Fraudulent home monitoring products
Unfortunately, some companies’ goal is to make a profit during this public-health emergency with indifference to patient and/or user welfare. The FDA has already warned consumers against fake medical products that claim to treat, prevent, or cure COVID-19, such as unauthorized vaccines or home test kits32. The US Federal Trade Commission is also warning consumers to avoid coronavirus scams, including ignoring online offers for home test kits and vaccinations33.

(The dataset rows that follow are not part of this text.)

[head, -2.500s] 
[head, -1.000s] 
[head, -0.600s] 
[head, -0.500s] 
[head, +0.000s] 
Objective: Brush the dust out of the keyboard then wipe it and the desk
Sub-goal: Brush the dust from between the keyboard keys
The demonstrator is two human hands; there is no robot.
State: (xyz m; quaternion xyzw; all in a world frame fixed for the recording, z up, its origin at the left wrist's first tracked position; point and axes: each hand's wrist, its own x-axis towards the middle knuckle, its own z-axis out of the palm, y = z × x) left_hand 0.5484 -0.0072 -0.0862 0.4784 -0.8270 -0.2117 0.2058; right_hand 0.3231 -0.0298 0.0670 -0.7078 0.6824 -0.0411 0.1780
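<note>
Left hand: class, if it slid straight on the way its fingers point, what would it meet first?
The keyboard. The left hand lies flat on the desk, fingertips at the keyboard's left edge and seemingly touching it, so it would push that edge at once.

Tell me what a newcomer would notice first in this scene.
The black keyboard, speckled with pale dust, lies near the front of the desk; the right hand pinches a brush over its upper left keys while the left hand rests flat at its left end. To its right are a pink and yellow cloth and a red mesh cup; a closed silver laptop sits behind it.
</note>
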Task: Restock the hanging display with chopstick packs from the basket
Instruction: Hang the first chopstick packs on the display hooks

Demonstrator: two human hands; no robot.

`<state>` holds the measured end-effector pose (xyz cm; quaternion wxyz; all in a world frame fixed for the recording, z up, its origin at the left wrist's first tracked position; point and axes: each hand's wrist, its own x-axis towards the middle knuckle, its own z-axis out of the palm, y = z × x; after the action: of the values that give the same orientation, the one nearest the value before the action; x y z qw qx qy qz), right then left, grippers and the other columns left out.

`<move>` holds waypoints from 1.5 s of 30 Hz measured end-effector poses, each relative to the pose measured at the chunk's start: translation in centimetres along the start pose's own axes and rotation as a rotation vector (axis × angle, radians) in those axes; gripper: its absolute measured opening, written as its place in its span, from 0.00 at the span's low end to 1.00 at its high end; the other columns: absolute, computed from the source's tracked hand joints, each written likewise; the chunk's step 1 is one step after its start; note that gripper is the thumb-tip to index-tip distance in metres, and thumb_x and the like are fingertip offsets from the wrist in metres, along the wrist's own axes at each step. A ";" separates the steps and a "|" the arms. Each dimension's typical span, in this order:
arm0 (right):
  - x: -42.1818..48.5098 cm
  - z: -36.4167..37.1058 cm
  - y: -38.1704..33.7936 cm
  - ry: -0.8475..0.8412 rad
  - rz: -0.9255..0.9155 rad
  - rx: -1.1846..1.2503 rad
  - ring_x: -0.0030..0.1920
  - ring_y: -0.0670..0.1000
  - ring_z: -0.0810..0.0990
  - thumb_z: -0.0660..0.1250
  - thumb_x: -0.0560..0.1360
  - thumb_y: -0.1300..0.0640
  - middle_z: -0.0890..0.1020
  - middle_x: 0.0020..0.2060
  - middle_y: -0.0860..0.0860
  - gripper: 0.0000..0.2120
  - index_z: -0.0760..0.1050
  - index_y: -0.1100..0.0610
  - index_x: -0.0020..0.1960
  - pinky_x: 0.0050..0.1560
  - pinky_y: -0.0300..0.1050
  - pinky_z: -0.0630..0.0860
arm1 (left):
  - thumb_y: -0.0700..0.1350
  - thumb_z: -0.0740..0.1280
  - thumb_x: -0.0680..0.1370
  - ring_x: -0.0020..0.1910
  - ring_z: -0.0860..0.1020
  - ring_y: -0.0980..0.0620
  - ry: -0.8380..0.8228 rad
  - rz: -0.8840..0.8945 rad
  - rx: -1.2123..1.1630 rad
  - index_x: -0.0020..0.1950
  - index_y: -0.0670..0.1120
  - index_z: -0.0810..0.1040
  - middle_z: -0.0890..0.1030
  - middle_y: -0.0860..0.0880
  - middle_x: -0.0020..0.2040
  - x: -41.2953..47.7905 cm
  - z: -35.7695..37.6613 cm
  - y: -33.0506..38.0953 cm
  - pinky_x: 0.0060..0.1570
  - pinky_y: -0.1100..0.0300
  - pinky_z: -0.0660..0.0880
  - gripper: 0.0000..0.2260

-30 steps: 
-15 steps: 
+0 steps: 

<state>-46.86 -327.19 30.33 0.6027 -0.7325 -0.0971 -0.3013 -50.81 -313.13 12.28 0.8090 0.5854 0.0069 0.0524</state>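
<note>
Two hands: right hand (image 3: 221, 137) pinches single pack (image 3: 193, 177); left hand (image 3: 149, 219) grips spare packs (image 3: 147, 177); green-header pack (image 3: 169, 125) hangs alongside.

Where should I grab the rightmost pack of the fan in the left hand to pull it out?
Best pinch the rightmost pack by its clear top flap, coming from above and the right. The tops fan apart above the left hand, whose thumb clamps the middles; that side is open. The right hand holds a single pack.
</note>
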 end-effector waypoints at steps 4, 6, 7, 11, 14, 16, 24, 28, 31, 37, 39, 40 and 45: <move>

It is essential that consumers be adequately protected from fraudulent home monitoring products. State attorneys general should monitor this area closely and bring consumer-protection-act claims when appropriate. Clinicians can also help to educate patients and warn them about particular fraudulent products in the field.
Summary: This article brings an important set of design criteria having to do with safety. The monitoring of children on respirators is a serious topic that will require extensive testing and certification before any product could be trusted to keep a person alive. The article also brings up the point that designers should not only “not harm” but also honor “principles of autonomy, beneficence, and justice.” This means looking into social and ethical needs surrounding my topic.